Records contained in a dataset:
○ ○ ○

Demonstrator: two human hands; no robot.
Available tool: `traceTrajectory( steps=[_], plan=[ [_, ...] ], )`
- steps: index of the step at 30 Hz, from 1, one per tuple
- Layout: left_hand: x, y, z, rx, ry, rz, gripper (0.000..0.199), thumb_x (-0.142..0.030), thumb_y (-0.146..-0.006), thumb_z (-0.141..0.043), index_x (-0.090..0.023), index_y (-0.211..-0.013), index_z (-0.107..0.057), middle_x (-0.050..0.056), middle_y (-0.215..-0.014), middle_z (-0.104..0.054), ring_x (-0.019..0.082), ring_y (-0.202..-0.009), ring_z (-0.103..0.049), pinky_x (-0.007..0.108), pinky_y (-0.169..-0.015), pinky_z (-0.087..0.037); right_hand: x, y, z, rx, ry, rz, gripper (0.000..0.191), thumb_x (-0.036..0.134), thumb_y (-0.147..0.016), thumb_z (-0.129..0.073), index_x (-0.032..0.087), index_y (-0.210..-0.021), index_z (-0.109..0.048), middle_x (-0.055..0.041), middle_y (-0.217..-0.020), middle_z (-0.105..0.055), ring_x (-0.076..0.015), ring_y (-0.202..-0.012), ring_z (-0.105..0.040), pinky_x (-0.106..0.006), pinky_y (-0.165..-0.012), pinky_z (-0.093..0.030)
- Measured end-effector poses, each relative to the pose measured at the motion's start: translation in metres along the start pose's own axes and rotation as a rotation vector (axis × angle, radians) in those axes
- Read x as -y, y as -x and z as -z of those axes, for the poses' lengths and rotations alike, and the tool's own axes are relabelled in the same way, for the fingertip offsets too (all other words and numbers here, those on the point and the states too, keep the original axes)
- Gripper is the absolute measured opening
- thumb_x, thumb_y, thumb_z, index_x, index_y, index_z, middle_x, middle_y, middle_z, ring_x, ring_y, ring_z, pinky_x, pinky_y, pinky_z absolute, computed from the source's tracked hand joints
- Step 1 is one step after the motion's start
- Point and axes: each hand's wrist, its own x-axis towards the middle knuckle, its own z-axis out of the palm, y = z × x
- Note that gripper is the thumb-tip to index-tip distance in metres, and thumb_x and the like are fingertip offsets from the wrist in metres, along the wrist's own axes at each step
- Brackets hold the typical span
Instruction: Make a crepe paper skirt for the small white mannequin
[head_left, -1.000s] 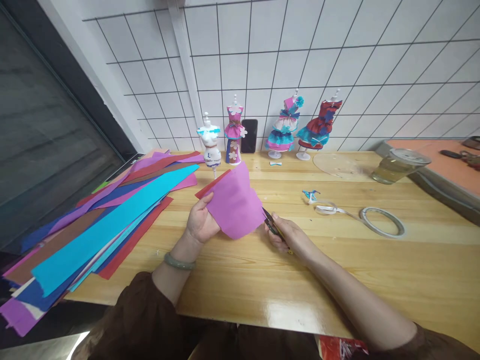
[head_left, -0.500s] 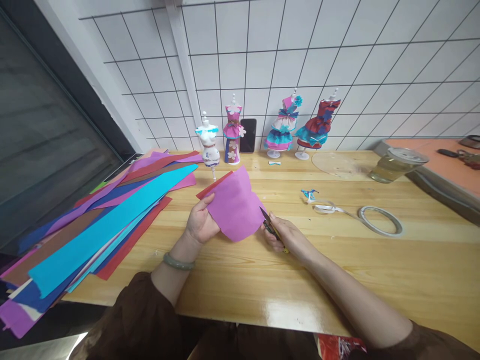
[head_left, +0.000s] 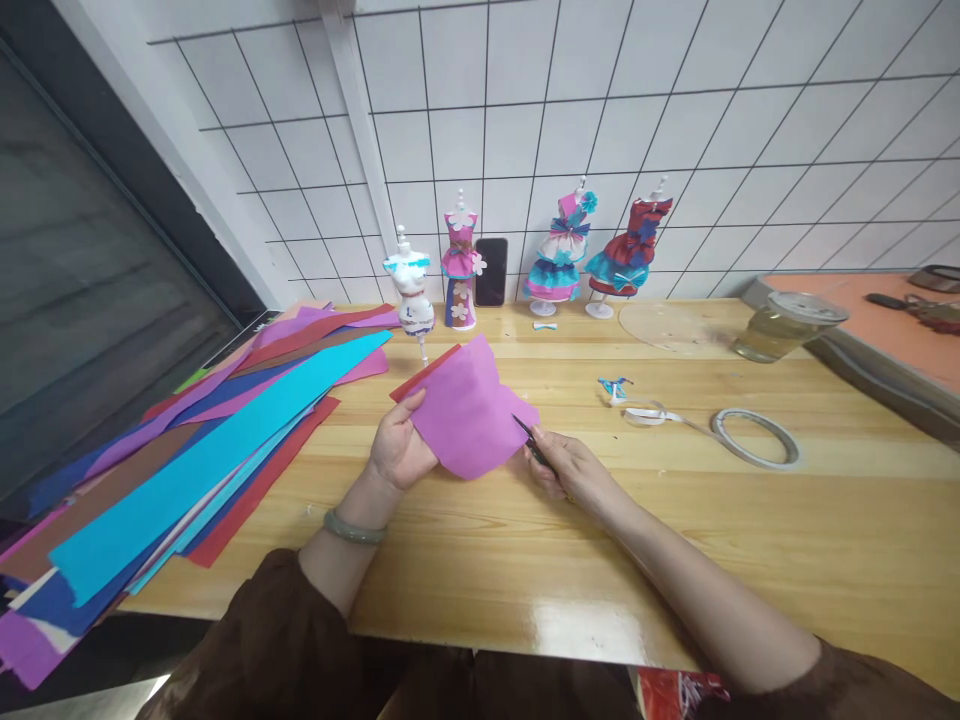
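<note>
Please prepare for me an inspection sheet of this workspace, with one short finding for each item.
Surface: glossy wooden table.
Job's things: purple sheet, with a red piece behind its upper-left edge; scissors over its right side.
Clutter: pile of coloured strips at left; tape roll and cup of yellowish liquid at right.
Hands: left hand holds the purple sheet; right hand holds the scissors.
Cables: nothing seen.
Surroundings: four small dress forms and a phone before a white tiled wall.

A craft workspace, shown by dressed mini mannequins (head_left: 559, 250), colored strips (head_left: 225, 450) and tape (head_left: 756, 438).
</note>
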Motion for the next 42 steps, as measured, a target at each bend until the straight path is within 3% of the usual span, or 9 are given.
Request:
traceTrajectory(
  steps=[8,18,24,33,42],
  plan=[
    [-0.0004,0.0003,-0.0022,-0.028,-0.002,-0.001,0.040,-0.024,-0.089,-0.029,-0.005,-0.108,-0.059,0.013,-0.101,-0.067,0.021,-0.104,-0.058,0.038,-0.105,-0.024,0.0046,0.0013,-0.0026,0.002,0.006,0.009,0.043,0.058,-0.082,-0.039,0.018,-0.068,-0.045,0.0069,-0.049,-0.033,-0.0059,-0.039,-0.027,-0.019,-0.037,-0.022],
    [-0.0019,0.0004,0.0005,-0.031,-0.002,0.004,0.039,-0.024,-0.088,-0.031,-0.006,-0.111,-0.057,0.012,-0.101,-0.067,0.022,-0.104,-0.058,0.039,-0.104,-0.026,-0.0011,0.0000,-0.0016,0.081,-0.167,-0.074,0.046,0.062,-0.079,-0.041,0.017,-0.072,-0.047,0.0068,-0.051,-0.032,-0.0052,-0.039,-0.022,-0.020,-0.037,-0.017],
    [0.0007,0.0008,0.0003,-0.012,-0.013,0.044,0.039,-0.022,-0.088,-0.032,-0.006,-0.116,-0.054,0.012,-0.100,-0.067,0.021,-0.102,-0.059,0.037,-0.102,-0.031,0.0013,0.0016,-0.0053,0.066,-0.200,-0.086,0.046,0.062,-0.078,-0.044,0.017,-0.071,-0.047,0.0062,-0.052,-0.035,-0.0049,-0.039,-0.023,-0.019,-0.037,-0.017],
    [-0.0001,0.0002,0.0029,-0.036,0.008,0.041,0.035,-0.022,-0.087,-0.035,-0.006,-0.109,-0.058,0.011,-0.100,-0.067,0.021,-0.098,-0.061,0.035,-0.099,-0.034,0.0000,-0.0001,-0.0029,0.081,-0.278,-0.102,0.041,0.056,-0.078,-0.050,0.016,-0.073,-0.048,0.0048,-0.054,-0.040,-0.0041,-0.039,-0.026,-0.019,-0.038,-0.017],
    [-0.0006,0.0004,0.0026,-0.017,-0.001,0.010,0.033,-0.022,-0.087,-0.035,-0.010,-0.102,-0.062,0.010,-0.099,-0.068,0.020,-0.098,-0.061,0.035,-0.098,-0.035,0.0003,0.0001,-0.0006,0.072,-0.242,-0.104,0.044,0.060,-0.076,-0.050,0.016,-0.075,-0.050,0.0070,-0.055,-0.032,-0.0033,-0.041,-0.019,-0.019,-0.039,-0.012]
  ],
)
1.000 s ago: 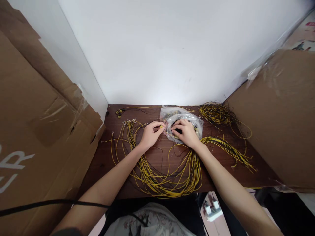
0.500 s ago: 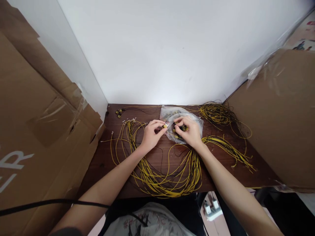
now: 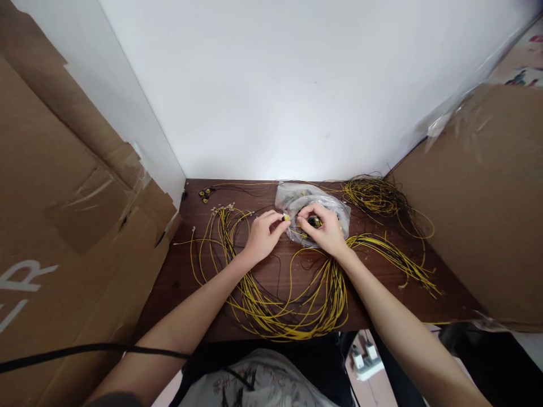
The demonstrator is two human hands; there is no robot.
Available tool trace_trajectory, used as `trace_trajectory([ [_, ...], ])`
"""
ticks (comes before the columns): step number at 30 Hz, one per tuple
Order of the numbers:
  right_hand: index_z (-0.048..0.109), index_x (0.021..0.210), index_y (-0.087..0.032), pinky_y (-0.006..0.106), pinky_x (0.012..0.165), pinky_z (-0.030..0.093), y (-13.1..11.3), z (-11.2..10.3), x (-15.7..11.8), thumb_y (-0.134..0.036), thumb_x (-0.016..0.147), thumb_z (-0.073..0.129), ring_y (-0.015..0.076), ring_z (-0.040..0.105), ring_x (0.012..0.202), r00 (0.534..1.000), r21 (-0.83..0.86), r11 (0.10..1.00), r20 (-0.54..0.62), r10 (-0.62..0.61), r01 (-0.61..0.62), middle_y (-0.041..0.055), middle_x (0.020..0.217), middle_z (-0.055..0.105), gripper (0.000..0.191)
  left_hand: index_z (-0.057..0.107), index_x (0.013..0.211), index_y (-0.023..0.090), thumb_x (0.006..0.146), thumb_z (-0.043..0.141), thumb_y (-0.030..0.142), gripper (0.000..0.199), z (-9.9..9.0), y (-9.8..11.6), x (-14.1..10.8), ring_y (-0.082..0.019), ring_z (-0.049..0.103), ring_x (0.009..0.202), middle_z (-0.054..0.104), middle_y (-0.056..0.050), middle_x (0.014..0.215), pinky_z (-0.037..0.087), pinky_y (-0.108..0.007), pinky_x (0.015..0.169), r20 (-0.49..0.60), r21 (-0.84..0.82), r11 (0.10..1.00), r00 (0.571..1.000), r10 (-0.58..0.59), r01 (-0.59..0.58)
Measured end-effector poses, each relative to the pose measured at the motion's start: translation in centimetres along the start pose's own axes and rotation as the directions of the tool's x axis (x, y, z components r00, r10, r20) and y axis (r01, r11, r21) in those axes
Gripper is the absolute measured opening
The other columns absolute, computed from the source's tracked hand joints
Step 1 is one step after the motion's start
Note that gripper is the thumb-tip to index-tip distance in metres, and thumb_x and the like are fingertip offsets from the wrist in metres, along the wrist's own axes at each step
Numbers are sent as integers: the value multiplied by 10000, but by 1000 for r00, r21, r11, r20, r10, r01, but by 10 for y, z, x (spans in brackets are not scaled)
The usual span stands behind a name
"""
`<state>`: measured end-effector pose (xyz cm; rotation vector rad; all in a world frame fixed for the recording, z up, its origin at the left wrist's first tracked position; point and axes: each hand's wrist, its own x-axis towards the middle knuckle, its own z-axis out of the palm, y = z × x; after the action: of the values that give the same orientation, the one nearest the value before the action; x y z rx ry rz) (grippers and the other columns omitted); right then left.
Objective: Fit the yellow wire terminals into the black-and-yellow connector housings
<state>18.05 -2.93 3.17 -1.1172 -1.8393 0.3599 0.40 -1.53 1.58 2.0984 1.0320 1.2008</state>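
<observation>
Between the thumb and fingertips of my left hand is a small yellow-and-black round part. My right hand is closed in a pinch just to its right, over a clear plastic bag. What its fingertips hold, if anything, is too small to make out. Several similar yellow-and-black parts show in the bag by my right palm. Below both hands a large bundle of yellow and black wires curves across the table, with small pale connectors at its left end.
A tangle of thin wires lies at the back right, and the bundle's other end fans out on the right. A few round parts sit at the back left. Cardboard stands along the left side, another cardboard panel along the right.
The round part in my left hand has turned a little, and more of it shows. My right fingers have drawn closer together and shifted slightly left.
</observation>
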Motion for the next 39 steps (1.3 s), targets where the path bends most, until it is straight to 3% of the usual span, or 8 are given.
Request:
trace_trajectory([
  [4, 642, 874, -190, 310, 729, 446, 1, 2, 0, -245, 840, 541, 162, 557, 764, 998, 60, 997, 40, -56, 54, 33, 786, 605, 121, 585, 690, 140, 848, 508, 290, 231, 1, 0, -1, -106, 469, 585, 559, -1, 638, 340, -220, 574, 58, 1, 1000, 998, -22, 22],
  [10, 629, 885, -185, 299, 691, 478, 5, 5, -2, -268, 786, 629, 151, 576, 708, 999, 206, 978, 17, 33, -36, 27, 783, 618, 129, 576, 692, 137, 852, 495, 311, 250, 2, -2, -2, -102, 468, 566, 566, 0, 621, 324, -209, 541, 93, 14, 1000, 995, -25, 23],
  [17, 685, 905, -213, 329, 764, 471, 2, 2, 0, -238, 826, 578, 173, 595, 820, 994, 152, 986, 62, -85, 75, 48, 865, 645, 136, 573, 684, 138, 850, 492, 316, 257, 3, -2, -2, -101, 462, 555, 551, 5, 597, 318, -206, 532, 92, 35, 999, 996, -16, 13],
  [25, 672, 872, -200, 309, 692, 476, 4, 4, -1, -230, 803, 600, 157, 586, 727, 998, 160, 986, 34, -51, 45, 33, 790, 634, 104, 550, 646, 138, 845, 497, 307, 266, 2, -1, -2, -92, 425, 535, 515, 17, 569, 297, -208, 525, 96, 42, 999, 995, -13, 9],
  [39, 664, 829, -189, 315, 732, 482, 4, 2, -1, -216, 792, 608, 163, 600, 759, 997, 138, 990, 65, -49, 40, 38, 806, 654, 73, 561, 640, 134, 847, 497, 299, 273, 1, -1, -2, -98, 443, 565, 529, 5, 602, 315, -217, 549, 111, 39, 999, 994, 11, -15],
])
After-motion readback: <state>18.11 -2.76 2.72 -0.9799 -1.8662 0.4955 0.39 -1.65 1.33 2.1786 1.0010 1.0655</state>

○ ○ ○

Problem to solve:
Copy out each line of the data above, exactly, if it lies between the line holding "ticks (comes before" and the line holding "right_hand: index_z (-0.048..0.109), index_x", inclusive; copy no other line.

Output of the exercise:
ticks (comes before the columns): step number at 30 Hz, one per tuple
Order of the numbers:
  right_hand: index_z (-0.048..0.109), index_x (0.021..0.210), index_y (-0.087..0.032), pinky_y (-0.006..0.106), pinky_x (0.012..0.165), pinky_z (-0.030..0.093), y (-13.1..11.3), z (-11.2..10.3), x (-15.7..11.8), thumb_y (-0.134..0.036), thumb_x (-0.016..0.147), thumb_z (-0.073..0.129), ring_y (-0.015..0.076), ring_z (-0.040..0.105), ring_x (0.012..0.202), r00 (0.534..1.000), r21 (-0.83..0.86), r11 (0.10..1.00), r20 (-0.54..0.62), r10 (-0.62..0.61), r01 (-0.61..0.62), middle_y (-0.041..0.055), middle_x (0.020..0.217), middle_z (-0.055..0.105), gripper (0.000..0.191)

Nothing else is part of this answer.